When we have a date – that is, a night out without one kid doing a funny though inappropriate rap and another handing me half-eaten ravioli, one asking what socialism means and the other if I’d eat a unicorn if it were on the menu – I like to imagine my husband and I are headed for a pleasant few hours, possibly eating food I have not cooked, perhaps with friends, or just enjoying each other’s company.
Do we have great dates? Yes. Was last night one of them? No.
Sure it was nearly 90 degrees and I wore jeans I thought looked fun and a bright blue top that seemed fun, but we were rushed – me from a house-full of over-tired kids, he from an office-full of sick kids. I’d thought about passionate curbside kisses and that golden moment before late afternoon turns to evening, the kind of light that coats everything and makes your pores disappear. I thought of a riotous movie, a post-theatre drink, hand-in-hand strolling. In short, I pictured a date in a Nancy Meyers movie, along with a soundtrack I’d like but also roll my eyes at because the whole thing is just so unrealistic.
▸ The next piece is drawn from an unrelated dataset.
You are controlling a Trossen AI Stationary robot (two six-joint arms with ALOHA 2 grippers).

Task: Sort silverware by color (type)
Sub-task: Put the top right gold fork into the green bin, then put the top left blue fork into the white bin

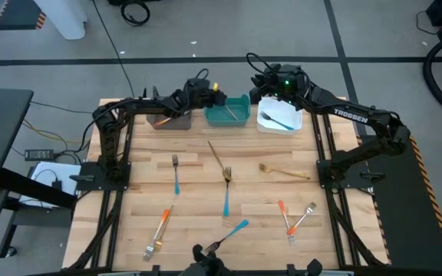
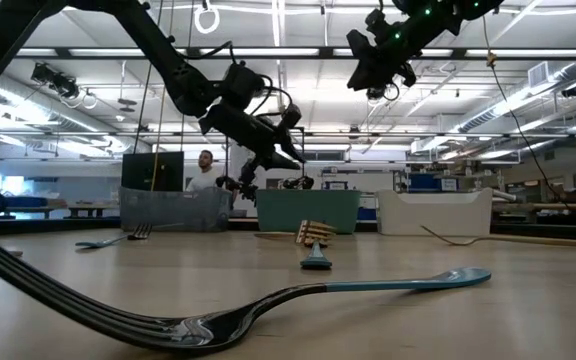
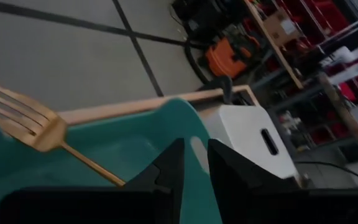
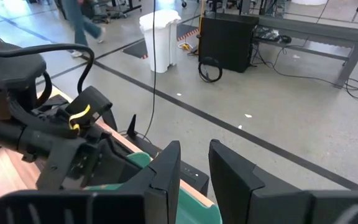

And the texting – the kids texting me fifteen times during the movie.
Because they’d set up a dinner date for us at home, complete with invitation in faux-script (they don’t really teach handwriting anymore, what with fonts and italics, or if they do, my kids are failing). The table set with a cloth, place cards, gourmet salads with baby green, garlic kale, roasted beets, and grapes. A Mason jar filled with ice, tongs included. Silverware. Wine glasses and an unopened bottle that would remain unopened because of Diet Coke and fizzy water in the glasses.
And the kids so proud of their efforts and pulling off a surprise.
Just like in the movies.*
*The thing that’s not like the movies is that I had already made a tart but I didn’t mention it. But now we have that to eat, too. How unrealistic.